Le 6 février, à Riga, la Commission européenne a présenté la première ébauche de sa proposition d’Union de l’énergie, qui devrait être déposée très bientôt, afin de faire l’objet d’une discussion lors du conseil Transport, télécommunications et énergie puis d’une décision formelle lors du Conseil européen de mars. Les ministres chargés de l’énergie pourraient ainsi parvenir à des conclusions sur les éléments concrets de cette Union de l’énergie dès le mois de juin. Cet exercice sera baptisé « processus de Riga », conformément à l’usage voulant que chaque présidence laisse son nom. Sans entrer dans les détails, l’Union de l’énergie couvrira les questions d’approvisionnement, d’efficacité énergétique, d’interconnexions et de diplomatie énergétique. La question de l’efficacité énergétique est liée à celle de la sécurité d’approvisionnement car une consommation soutenue entraîne une demande importante et par conséquent une dépendance forte aux approvisionnements extérieurs à l’Union européenne. L’interconnexion entre les réseaux européens est en phase avec l’objectif de compétitivité qui sous-tend le plan Juncker. Quant à une diplomatie énergétique commune, elle permettrait aux États membres de négocier ensemble avec les pays fournisseurs pour obtenir des prix plus bas, dans l’intérêt des consommateurs.

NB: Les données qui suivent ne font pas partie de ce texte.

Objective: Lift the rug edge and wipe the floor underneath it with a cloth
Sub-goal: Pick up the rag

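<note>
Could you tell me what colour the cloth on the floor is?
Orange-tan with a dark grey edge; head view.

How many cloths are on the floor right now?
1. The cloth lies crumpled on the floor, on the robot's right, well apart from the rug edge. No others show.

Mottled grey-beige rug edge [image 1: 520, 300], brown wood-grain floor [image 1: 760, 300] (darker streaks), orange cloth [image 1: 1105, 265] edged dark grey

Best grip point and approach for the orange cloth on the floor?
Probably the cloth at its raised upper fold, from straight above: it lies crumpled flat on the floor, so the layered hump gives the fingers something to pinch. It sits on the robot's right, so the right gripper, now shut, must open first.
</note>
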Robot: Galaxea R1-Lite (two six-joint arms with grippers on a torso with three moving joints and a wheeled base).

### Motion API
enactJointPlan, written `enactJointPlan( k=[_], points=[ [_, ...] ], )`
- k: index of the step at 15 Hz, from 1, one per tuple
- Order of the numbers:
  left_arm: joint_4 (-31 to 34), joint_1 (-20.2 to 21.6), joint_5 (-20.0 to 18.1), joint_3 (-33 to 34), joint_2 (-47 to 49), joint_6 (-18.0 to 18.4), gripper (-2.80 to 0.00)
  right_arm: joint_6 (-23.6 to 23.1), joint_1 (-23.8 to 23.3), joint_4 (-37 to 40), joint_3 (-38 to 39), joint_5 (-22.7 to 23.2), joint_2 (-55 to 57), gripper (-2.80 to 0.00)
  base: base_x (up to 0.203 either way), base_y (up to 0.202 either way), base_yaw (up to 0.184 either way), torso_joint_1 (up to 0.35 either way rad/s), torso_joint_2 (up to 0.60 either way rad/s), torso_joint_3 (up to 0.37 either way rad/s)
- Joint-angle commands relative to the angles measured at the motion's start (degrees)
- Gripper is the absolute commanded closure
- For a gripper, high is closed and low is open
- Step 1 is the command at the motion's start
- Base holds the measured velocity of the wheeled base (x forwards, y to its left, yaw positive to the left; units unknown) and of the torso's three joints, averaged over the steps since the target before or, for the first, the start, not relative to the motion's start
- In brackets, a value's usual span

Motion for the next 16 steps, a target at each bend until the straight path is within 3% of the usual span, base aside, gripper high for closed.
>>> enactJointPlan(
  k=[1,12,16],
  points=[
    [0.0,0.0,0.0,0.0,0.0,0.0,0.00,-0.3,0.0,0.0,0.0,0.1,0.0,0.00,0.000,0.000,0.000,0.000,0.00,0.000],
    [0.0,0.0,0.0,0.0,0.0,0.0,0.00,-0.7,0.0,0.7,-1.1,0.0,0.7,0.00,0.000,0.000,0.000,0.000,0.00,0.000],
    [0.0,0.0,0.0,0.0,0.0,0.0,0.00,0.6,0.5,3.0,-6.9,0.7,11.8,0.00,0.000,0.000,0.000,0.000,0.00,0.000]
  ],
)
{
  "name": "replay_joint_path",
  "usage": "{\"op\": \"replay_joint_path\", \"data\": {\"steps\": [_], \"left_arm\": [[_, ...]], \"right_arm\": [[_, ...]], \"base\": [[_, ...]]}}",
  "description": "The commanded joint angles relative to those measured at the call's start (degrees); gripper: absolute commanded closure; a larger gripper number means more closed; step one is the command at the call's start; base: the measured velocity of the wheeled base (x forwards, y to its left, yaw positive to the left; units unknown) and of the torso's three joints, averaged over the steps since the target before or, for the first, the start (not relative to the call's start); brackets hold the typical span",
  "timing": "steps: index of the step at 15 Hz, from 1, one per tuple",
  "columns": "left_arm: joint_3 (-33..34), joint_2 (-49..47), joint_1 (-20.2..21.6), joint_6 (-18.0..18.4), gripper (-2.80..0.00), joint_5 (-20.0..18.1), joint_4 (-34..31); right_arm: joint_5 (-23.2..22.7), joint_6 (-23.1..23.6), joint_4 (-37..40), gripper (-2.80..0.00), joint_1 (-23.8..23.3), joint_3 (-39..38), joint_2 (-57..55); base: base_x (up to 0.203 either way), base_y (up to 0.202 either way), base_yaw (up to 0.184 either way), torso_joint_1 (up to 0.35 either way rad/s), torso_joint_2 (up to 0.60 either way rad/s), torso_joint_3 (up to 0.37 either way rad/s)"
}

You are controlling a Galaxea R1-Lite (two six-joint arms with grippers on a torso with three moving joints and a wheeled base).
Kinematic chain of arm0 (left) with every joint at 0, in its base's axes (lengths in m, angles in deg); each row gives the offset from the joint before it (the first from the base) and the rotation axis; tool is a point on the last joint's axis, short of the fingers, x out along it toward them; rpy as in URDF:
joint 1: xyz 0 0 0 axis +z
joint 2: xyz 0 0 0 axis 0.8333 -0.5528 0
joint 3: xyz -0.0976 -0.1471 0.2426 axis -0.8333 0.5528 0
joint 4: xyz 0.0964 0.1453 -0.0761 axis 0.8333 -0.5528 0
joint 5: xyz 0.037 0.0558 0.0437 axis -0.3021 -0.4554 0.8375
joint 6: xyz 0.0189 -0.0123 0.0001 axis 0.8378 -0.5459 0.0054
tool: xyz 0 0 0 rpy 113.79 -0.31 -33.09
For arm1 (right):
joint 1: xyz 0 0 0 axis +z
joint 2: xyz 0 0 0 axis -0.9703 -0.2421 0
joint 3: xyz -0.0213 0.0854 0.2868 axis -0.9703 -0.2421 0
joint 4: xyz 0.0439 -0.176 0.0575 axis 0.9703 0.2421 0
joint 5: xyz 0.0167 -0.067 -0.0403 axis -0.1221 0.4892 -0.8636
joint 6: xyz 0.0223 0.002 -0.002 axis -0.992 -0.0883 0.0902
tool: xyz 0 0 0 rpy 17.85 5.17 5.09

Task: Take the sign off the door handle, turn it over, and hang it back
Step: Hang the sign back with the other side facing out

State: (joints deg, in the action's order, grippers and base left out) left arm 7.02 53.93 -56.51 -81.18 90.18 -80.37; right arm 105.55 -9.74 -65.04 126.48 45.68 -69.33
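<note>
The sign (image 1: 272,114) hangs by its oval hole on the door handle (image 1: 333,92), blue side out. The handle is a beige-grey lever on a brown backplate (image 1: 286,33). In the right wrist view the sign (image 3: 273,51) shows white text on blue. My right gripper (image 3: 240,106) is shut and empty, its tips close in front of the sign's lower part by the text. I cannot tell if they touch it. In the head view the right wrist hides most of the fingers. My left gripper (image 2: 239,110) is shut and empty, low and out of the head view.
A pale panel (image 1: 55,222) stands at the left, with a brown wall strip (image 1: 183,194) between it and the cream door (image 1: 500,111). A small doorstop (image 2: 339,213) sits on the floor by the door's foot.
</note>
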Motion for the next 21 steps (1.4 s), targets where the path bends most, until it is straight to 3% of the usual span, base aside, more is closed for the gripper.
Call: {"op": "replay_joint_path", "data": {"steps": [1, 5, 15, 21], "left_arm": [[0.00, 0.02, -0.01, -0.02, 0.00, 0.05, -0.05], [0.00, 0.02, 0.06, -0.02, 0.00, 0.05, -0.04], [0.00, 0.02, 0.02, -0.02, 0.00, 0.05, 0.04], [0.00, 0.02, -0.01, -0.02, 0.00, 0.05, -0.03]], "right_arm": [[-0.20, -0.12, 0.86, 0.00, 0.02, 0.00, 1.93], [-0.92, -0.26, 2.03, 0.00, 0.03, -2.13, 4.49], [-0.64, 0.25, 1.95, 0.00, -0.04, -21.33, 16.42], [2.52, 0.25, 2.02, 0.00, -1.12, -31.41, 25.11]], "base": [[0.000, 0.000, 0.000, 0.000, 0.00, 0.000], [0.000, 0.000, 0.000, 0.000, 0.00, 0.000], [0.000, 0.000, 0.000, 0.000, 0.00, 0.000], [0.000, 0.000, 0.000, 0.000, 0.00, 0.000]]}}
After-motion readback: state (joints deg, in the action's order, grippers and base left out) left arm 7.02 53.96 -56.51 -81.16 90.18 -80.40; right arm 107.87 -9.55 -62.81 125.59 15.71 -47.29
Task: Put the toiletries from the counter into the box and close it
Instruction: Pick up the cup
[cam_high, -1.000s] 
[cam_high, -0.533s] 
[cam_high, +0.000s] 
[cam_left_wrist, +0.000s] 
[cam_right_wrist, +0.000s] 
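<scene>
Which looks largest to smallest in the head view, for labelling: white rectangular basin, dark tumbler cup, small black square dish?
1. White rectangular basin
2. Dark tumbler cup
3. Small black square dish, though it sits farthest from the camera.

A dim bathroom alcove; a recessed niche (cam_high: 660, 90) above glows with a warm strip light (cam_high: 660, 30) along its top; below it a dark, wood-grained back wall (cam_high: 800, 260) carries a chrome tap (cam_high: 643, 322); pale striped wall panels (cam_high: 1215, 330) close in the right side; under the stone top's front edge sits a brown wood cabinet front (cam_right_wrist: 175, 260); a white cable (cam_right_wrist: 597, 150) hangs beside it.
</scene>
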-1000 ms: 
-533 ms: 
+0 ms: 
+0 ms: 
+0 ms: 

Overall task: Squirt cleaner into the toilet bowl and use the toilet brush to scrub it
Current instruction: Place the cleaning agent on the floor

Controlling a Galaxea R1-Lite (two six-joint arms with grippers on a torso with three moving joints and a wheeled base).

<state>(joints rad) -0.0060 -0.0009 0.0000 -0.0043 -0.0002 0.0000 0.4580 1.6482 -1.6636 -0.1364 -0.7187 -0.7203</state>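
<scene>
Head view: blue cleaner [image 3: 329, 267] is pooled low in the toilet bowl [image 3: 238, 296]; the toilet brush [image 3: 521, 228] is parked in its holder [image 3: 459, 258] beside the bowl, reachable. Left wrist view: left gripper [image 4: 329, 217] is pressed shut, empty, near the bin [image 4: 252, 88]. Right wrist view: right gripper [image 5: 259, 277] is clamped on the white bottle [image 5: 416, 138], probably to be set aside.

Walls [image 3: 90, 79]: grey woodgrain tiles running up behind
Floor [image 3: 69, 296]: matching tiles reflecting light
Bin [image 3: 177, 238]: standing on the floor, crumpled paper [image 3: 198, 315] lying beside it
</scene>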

Pour ce qui concerne le climat, le rôle de la présidence tournante est relativement limité par rapport à celui que jouera la France – pays hôte de la Conférence Paris Climat 2015 – et la Commission européenne. Notre tâche consistera à faire en sorte de parvenir à un consensus entre États membres sur la position de l’Union européenne, en amont de cette conférence. Des réunions préparatoires sont organisées à cet effet : une première s’est tenue à Genève la semaine dernière et la prochaine est prévue à Bonn. La Présidence lettone mettra bien entendu tout en œuvre pour parvenir à présenter une position commune mais ce ne sera évident. En effet, les Vingt-huit ont d’ores et déjà adopté des objectifs communs sous la présidence italienne, mais sans pour autant se mettre d’accord sur la répartition de la charge, point qui suscite le plus de difficultés. Mais je ne m’avancerai pas davantage à ce sujet car nous attendons la proposition de la Commission européenne.

La politique industrielle européenne comporte de nombreux volets. Elle est d’abord liée à l’accomplissement du marché unique, qui ne fonctionne pas parfaitement. Des barrières existent en effet toujours au sein du marché européen, au détriment des PME, qui éprouvent des difficultés de financement dommageables à leurs activités transfrontalières, mais aussi des secteurs services et du numérique. Sur ces questions, la présidence porte les actes législatifs qui sont d’ores et déjà en débat en débat.

Soyez assurés que nous ferons avancer au mieux tous les aspects constitutifs de cette première grande priorité, sans chercher à défendre notre intérêt mais bien pour parvenir à des compromis, même sur les dossiers qui nous déplaisent.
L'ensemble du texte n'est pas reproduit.